§ **REQUIRED WORK**: What is needed is an exact copy of every record.
--- START ---
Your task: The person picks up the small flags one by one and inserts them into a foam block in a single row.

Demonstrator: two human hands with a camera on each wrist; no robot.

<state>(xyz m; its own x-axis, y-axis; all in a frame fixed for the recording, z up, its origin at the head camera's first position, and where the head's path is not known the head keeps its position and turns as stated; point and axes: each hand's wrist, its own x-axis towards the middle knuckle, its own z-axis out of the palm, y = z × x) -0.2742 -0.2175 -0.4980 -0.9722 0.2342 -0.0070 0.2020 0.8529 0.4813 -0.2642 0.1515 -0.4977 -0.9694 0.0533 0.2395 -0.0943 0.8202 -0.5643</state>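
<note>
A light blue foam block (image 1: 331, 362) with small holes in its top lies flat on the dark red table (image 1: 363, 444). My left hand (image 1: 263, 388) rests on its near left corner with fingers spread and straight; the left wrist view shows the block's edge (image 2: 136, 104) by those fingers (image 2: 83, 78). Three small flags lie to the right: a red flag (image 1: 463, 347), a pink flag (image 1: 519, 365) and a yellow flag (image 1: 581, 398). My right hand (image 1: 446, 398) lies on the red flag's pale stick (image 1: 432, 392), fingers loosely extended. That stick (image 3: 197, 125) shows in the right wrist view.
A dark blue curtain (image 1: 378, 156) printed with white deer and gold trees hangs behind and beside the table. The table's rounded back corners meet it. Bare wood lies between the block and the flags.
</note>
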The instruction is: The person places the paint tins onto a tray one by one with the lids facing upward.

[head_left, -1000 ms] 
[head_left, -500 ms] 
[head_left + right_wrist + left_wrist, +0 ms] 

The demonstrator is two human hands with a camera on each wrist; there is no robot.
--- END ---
§ **RESULT OF THE EXERCISE**:
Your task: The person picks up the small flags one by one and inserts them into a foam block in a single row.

Demonstrator: two human hands with a camera on each wrist; no robot.

<state>(xyz m; its own x-axis, y-axis; all in a frame fixed for the recording, z up, its origin at the head camera's first position, and where the head's path is not known the head keeps its position and turns as stated; point and axes: each hand's wrist, its own x-axis towards the middle knuckle, its own z-axis out of the palm, y = z × x) -0.2742 -0.2175 -0.4980 -0.9722 0.2342 -0.0070 0.2020 0.8529 0.4813 -0.2642 0.1515 -0.4977 -0.9694 0.0533 0.2395 -0.0943 0.8202 -0.5643</state>
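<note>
A light blue foam block (image 1: 331, 362) with small holes in its top lies flat on the dark red table (image 1: 363, 444). My left hand (image 1: 263, 388) rests on its near left corner with fingers spread and straight; the left wrist view shows the block's edge (image 2: 136, 104) by those fingers (image 2: 83, 78). Three small flags lie to the right: a red flag (image 1: 463, 347), a pink flag (image 1: 519, 365) and a yellow flag (image 1: 581, 398). My right hand (image 1: 446, 398) lies on the red flag's pale stick (image 1: 432, 392), fingers loosely extended. That stick (image 3: 197, 125) shows in the right wrist view.
A dark blue curtain (image 1: 378, 156) printed with white deer and gold trees hangs behind and beside the table. The table's rounded back corners meet it. Bare wood lies between the block and the flags.
</note>
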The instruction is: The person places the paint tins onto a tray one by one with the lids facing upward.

[head_left, -1000 ms] 
[head_left, -500 ms] 
[head_left + right_wrist + left_wrist, +0 ms] 

The demonstrator is two human hands with a camera on each wrist; there is no robot.

The response has been given in full.